The business value provided by enhanced insights into customer preferences and behaviours cannot be overstated. With a clear overview of key behaviours, business leaders can accurately determine which areas of their processes need to be streamlined, where to focus their efforts, and how to attain the greatest possible value. On this basis, employees’ contributions will be vital for driving fundamental changes across the business, including roles in strategy development and operational management. Likewise, employees will be free to develop new product ideas and ways to improve the current service offering to benefit the business on a wider scale.
Amidst ongoing economic constraints, it has arguably never been more important for businesses to implement sustainable technologies that support their ability to respond to changing circumstances. Indeed, the insights discerned from employees’ data analysis and increased team collaboration are essential for reducing the risk of costly errors for the business.
In the coming years, AI-backed automation will become a key driver for technological change. As AI systems learn how to fit into the organisation and are programmed to improve over time, this encourages a greater focus on people on the long term. Not only should this reassure employees of their value, but it should also reassure managers that their investment was worthwhile.
Further reinforcing the value of a data-led workforce is the customer preference for real, human customer service – the value of which remains remarkably high. This is recognised by the vast majority (90%) of business leaders, who believe that the human touch of customer service has become even more important amidst advancing technology, with 40% describing the continued human touch in customer service as a ‘100% mission critical focus.’

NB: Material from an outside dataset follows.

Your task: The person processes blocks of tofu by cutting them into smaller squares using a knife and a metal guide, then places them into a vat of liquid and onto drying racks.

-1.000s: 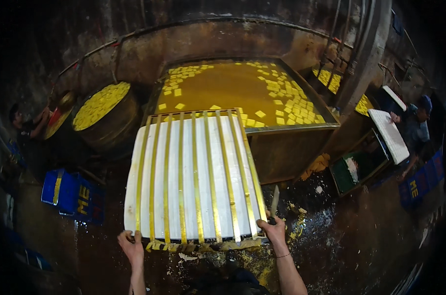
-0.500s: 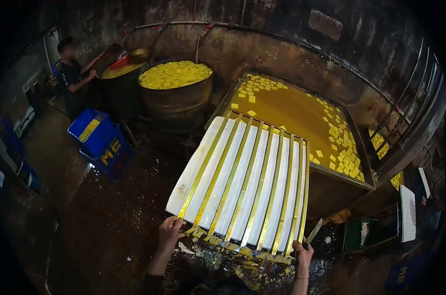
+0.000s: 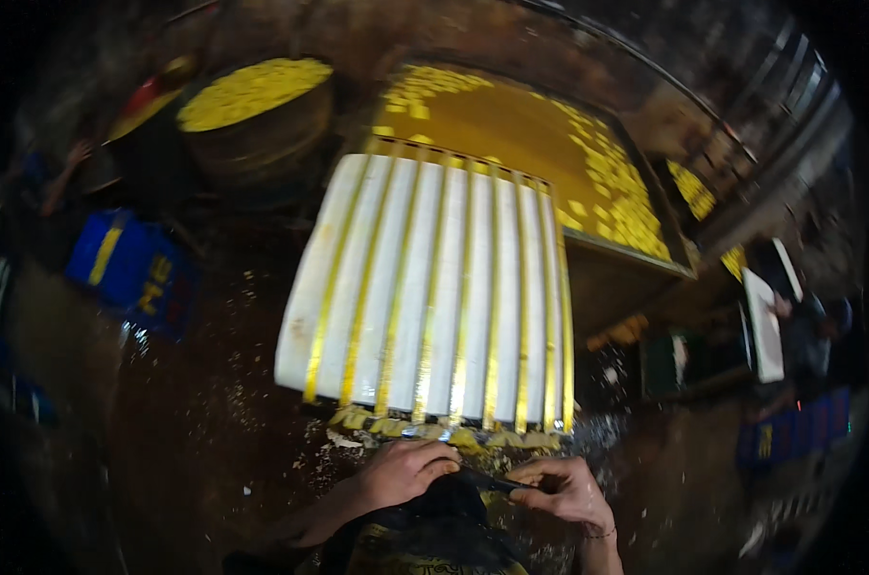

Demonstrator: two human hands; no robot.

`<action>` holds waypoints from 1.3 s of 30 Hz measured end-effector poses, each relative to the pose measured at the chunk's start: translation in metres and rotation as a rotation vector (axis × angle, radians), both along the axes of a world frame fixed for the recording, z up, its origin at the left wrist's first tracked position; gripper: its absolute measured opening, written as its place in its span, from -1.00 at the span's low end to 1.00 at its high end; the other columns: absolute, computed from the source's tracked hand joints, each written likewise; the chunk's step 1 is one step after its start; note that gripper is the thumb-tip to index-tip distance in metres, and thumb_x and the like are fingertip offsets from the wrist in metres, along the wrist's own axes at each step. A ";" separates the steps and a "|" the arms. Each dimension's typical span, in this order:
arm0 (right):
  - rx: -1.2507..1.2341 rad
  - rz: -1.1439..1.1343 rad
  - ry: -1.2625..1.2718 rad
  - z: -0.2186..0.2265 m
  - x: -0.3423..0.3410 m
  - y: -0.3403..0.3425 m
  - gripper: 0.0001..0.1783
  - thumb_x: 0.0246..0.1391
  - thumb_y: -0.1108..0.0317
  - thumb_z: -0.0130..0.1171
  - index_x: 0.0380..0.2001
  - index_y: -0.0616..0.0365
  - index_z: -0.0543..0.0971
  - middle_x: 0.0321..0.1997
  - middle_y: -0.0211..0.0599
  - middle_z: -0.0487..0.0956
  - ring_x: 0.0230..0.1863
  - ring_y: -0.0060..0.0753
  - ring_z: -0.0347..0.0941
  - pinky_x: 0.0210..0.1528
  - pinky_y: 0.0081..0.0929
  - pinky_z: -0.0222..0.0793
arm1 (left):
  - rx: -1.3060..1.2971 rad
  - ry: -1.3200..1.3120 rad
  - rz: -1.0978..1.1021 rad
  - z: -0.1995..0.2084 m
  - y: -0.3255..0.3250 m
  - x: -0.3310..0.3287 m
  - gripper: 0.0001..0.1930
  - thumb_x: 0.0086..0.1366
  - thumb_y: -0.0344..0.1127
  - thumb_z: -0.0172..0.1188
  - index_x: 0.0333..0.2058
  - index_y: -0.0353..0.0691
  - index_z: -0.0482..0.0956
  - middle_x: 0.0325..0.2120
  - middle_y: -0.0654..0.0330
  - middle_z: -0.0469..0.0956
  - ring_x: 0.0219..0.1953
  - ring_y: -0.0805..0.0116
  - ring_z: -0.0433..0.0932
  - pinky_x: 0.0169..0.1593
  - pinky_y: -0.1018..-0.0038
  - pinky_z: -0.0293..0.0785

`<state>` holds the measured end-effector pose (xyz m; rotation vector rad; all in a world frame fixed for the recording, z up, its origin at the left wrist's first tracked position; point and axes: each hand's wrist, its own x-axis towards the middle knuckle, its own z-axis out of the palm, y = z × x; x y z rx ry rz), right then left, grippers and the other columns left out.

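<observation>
Close to my waist, my left hand [image 3: 410, 471] and my right hand [image 3: 564, 491] face each other. Both have curled fingers on a dark narrow object [image 3: 487, 479] stretched between them; blur hides its exact kind. Just beyond them lies a large white slab [image 3: 329, 225], like tofu, under a slatted frame [image 3: 425, 355]. The frame's yellow-stained bars run away from me across the slab. Neither hand touches the frame. Yellow scraps [image 3: 463, 439] hang along the near edge beneath it. The knife seen earlier cannot be made out clearly.
A wide vat [image 3: 679, 264] of brownish liquid with floating yellow squares adjoins the slab's far side. Drums [image 3: 262, 163] with yellow pieces stand at the far left. Blue crates [image 3: 132, 268] sit left; more crates [image 3: 794, 431] are right. People [image 3: 818, 331] are at both sides.
Both hands have let go of the frame's near corners and come together near my waist around the dark object. The view has tilted and shifted; the frame remains on the slab.
</observation>
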<state>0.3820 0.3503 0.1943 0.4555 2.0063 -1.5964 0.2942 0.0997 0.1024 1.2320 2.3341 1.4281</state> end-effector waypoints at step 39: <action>0.595 0.169 0.381 -0.021 -0.103 0.084 -0.87 -0.08 0.45 0.26 -0.41 0.25 0.60 -0.49 -0.02 0.59 -0.54 -0.27 0.55 -0.40 -0.32 0.43 | -0.402 0.485 0.344 -0.054 0.072 -0.245 -0.14 0.03 0.26 0.32 0.19 -0.21 0.41 0.32 0.12 0.20 0.39 -0.02 0.05 0.41 -0.01 -0.05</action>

Experienced across virtually every industry, many companies may have temporarily seen customer service levels slip during the COVID-19 pandemic. However, technology is able to reverse this trend, supporting the human element of customer service with high-value data and insight. This enables teams to make decisions based on what they have learnt from evolving customer data and feedback, which can then be leveraged to improve the customer experience on an ongoing basis.
An additional benefit of digital transformation for customer service teams is that technology streamlining businesses’ operations in turn frees up organisations to provide the other crucial strand of the human touch, with dedicated customer service teams to personally connect with customers.
The bottom line
Simply enough, data-led technology significantly benefits business leaders, employees and customers alike. Achieving just base-level insights increases job satisfaction and security, encourages client retention, and instils confidence in customers that they are receiving a high-value service. For the four out of five workers that remain anxious about the implementation of digital technologies, it must be remembered that these advancements create an exciting opportunity for the human touch to grow alongside them.